> [GOAL OF THE EXERCISE]: Reproduce the entries below exactly, but leave the pictures out.

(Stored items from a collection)
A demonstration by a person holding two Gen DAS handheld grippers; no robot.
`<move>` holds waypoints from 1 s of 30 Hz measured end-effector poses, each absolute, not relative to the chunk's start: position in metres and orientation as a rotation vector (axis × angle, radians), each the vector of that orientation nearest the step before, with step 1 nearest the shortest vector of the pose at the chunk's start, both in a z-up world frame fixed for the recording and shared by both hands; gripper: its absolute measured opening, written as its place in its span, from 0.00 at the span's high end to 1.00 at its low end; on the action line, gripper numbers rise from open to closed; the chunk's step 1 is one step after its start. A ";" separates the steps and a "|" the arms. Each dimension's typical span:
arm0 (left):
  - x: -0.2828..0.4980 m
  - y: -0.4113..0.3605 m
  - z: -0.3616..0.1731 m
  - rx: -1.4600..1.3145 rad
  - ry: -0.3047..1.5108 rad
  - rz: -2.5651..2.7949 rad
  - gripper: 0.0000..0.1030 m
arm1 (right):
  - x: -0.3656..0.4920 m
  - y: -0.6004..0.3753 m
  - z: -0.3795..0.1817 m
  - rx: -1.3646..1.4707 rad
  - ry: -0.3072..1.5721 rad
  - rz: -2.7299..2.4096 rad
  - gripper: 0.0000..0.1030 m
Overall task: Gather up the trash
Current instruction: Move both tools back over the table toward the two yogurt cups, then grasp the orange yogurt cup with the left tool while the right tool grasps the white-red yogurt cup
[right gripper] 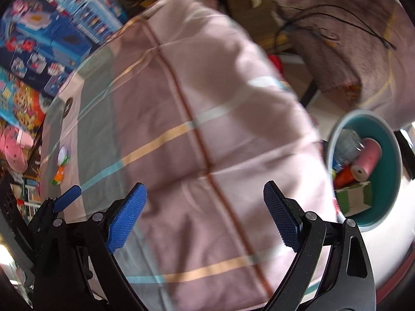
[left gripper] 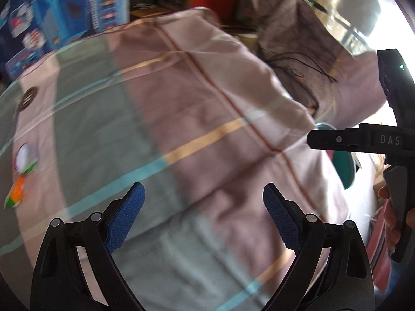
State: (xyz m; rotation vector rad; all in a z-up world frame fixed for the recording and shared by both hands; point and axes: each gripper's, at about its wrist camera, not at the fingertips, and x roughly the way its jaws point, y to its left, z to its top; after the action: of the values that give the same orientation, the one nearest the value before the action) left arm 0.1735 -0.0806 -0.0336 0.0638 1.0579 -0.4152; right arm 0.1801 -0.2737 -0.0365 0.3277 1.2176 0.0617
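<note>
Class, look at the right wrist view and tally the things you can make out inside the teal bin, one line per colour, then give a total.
In the teal bin, as far as the blur allows:
Pink roll: 1
Clear plastic bottle: 1
Orange item: 1
Green and white carton: 1
Total: 4

Motion blur smears the wrappers (left gripper: pixel 22 178) at the bedspread's (left gripper: pixel 207 119) left edge; their print is unreadable. The teal bin (left gripper: pixel 342 165) is mostly hidden behind the right gripper (left gripper: pixel 324 140).
</note>
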 end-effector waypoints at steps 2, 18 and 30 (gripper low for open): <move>0.174 -0.043 -0.036 0.036 1.056 -0.368 0.10 | 0.189 -0.246 -0.037 0.294 1.231 0.090 0.15; 0.185 0.198 -0.053 -0.139 1.050 -0.014 0.10 | 0.271 -0.014 -0.054 0.027 1.329 0.389 0.15; 0.223 0.209 -0.081 -0.160 1.102 -0.107 0.10 | 0.308 0.047 -0.068 0.036 1.360 0.480 0.15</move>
State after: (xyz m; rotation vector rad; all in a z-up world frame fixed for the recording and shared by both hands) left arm 0.2228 0.2094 -0.0809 -0.1604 1.1023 -0.1073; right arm 0.3079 0.0465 -0.0679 0.0365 1.3597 0.4796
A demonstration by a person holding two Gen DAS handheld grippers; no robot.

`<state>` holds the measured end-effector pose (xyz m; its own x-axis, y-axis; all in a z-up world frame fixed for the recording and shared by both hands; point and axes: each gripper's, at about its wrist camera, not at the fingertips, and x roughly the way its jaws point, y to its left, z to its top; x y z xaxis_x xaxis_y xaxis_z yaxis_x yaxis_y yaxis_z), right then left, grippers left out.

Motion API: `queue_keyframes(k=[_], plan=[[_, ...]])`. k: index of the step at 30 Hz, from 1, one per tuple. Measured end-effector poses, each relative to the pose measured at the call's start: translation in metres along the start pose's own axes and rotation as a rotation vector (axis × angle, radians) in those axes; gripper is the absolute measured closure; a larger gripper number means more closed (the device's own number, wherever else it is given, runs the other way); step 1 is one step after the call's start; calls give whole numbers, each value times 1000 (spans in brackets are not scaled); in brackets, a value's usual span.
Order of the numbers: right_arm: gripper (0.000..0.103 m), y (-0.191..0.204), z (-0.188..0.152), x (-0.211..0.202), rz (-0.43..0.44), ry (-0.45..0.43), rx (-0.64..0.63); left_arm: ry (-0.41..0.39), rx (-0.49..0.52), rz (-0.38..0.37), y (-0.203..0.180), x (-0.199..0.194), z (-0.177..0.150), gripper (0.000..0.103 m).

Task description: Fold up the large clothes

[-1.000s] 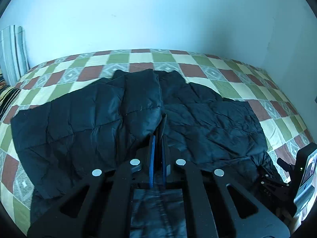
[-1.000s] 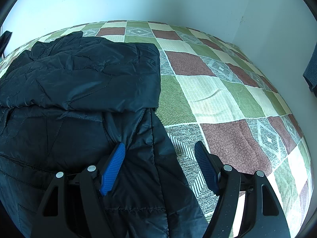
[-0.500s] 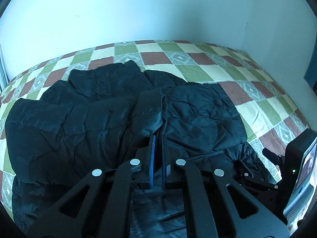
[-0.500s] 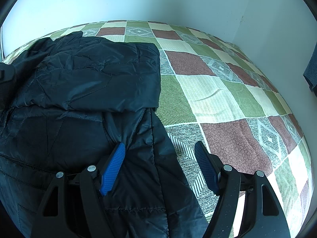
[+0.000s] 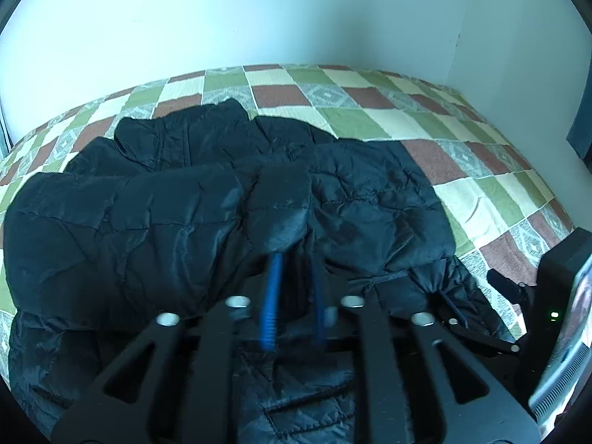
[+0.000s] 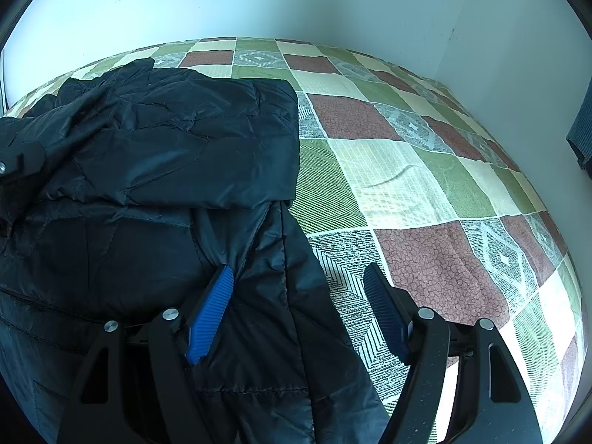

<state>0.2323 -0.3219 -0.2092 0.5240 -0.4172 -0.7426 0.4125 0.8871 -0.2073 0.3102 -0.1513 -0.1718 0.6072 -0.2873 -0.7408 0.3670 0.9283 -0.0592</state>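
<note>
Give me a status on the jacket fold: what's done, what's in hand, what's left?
Done: both sleeves lie folded in across the black jacket on the checked bedspread. In hand: the left claw is opening, with the sleeve cuff just above its tips. The right claw stands open over the jacket's edge. Left: folding the body and hood.
</note>
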Motion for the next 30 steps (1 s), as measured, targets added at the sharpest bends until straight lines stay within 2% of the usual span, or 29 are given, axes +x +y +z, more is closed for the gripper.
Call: queue_keyframes(k=[1,2,7,11,16,21,25,30], plan=[[31,1,0,0,-2,0,-1,-8,-1,7,0,-3,0,68],[31,1,0,0,-4,-1,-2,-15,-5,10,1,-8,0,67],[31,4,-1,-1,-12,-6,-9,-26,-32,14,14,-29,-1,63],[31,6,-1,-2,-18,-9,-12,-55,-48,53,34,-52,-8,60],[31,8,0,-7,-31,-15,-20,-71,-66,183,80,-70,-23,54],[31,12,6,-26,-39,-50,-41,-59,-169,293,146,-80,-36,53],[31,27,21,-55,14,-107,-53,-45,-224,399,196,-81,-45,53],[31,67,44,-73,114,-143,-91,-25,-243,485,233,-78,-53,53]])
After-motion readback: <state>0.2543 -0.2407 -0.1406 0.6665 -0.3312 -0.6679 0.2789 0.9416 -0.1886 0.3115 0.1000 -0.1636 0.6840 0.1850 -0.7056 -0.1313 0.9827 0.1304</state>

> [OUTPUT OF THE EXERCISE]:
A demonstration by a person holding two Gen DAS handheld grippers; no robot.
`<move>` holds waypoints from 1 s of 30 Hz measured end-effector poses, each absolute, not relative to the chunk's start: position in metres and orientation as a rotation vector (axis × angle, radians), each the vector of that orientation nearest the step before, with step 1 nearest the shortest vector of the pose at the chunk's start, both in a z-up world frame fixed for the recording and shared by both hands; gripper: its absolute measured opening, written as its place in its span, from 0.00 at the span's high end to 1.00 at its low end; on the action line, gripper numbers rise from open to closed; the chunk's step 1 is one step after its start. A ";" separates the steps and a "|" the arms. Each dimension's typical span:
arm0 (left):
  - x: -0.2828..0.4980 m
  - y: -0.4113..0.3605 m
  - z: -0.3616..0.1731 m
  - rx: -1.4600..1.3145 rad
  - ry: -0.3047..1.5108 rad
  - rz: -2.5651..2.7949 rad
  - gripper: 0.0000..0.1030 m
arm1 (right):
  - x: -0.3656..0.4920 m
  - y: -0.6004..0.3753 m
  - z: -0.3795..0.1817 m
  - rx: -1.3646..1.4707 rad
  - ry: -0.3072..1.5721 rad
  - rz: -2.7299..2.4096 rad
  - gripper: 0.0000..0.1030 m
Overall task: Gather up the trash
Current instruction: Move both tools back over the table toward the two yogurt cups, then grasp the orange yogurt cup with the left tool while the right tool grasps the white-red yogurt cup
[right gripper] 
[left gripper] 
State: (xyz m; rotation vector rad; all in a z-up world frame fixed for the recording and shared by both hands; point and axes: each gripper's, at about its wrist camera, not at the fingertips, and x roughly the way its jaws point, y to its left, z to its top; after the action: of the values that give the same orientation, the one nearest the value before the action) left arm 0.1735 -0.0806 -0.0336 0.0638 1.0579 -0.4152; right arm 0.1801 -0.2737 -0.0365 0.3277 1.2176 0.0617
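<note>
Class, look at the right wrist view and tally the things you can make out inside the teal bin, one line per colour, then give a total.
In the teal bin, as far as the blur allows:
Pink roll: 1
Clear plastic bottle: 1
Orange item: 1
Green and white carton: 1
Total: 4

Motion blur smears the wrappers (left gripper: pixel 22 178) at the bedspread's (left gripper: pixel 207 119) left edge; their print is unreadable. The teal bin (left gripper: pixel 342 165) is mostly hidden behind the right gripper (left gripper: pixel 324 140).
</note>
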 end-effector waypoints at steps 2, 18 and 30 (gripper low for open): <move>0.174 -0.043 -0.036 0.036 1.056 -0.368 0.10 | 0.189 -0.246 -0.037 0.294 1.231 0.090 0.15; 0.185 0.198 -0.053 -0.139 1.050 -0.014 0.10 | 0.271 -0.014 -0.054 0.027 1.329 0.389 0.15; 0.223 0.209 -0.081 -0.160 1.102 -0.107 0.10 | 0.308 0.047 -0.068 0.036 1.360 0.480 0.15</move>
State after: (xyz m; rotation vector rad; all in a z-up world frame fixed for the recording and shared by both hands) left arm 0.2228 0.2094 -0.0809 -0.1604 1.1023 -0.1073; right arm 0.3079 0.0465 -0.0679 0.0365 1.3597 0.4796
A demonstration by a person holding two Gen DAS handheld grippers; no robot.

`<state>` holds the measured end-effector pose (xyz m; its own x-axis, y-axis; all in a z-up world frame fixed for the recording and shared by both hands; point and axes: each gripper's, at about its wrist camera, not at the fingertips, and x roughly the way its jaws point, y to its left, z to its top; x y z xaxis_x xaxis_y xaxis_z yaxis_x yaxis_y yaxis_z), right then left, grippers left out.

Motion API: `queue_keyframes(k=[_], plan=[[_, ...]])`. k: index of the step at 30 Hz, from 1, one per tuple. Measured end-effector poses, each relative to the pose measured at the call's start: translation in metres along the start pose's own axes and rotation as a rotation vector (axis × angle, radians) in those axes; gripper is the absolute measured closure; a larger gripper number means more closed (the device's own number, wherever else it is given, runs the other way); step 1 is one step after the call's start; calls give whole numbers, each value times 1000 (spans in brackets are not scaled); in brackets, a value's usual span.
Order of the numbers: right_arm: gripper (0.000..0.103 m), y (-0.191..0.204), z (-0.188..0.152), x (-0.211..0.202), rz (-0.43..0.44), ry (-0.45..0.43), rx (-0.64..0.63); left_arm: ry (-0.41..0.39), rx (-0.49..0.52), rz (-0.38..0.37), y (-0.203..0.180), x (-0.199..0.194), z (-0.177..0.150), gripper (0.000..0.103 m).

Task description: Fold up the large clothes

[-1.000s] 
[-1.000s] 
[-0.500s] 
[-0.500s] 
[+0.000s] 
[+0.000s] 

<state>0.2323 -0.3219 -0.2092 0.5240 -0.4172 -0.7426 0.4125 0.8871 -0.2073 0.3102 -0.1513 -0.1718 0.6072 -0.2873 -0.7408 0.3670 0.9283 -0.0592</state>
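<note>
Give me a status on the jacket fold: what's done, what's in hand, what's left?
Done: both sleeves lie folded in across the black jacket on the checked bedspread. In hand: the left claw is opening, with the sleeve cuff just above its tips. The right claw stands open over the jacket's edge. Left: folding the body and hood.
</note>
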Motion for the next 30 steps (1 s), as measured, targets added at the sharpest bends until straight lines stay within 2% of the usual span, or 29 are given, axes +x +y +z, more is closed for the gripper.
Call: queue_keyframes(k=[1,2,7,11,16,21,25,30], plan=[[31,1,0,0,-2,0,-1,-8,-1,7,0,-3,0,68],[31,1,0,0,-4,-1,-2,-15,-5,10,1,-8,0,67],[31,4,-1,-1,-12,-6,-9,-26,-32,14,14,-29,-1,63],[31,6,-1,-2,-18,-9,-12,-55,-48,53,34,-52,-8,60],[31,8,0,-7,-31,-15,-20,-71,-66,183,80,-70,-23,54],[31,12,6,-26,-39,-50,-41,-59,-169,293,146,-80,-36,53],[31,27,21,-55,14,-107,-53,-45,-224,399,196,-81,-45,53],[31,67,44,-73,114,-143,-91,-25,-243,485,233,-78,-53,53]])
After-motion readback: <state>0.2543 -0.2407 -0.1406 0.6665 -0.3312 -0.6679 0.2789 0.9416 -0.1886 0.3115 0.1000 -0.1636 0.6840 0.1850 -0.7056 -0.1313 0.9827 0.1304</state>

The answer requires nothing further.